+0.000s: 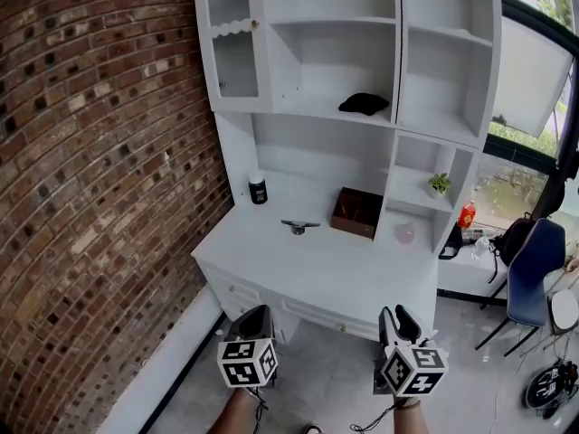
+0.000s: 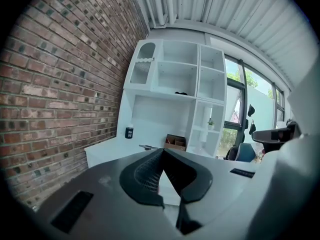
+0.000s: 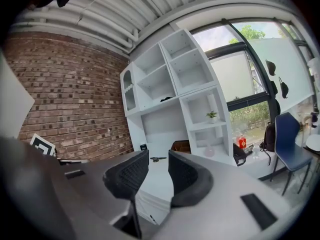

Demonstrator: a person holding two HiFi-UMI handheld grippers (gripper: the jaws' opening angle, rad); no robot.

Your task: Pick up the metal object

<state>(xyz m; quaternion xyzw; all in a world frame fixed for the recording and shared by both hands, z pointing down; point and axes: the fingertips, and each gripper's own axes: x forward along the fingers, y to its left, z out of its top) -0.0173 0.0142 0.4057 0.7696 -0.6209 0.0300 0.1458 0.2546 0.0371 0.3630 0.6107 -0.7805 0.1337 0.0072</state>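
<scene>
The metal object is a small dark, T-shaped piece lying on the white desk, near the middle. It shows far off in the left gripper view and in the right gripper view. Both grippers hang low in front of the desk, well short of the object. My left gripper is shut, its tips touching with nothing between them. My right gripper is open and empty, and the metal object shows through the gap between its fingers.
The desk carries a white hutch with shelves. On the desk stand a black can, a brown open box and a pink item. A brick wall runs along the left. A blue chair stands at the right.
</scene>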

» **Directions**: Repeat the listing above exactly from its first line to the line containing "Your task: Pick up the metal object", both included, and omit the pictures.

» **Solved exercise**:
+0.000s: 
+0.000s: 
+0.000s: 

Demonstrator: a person holding two HiFi-UMI handheld grippers (gripper: the jaws' opening angle, rad); no robot.

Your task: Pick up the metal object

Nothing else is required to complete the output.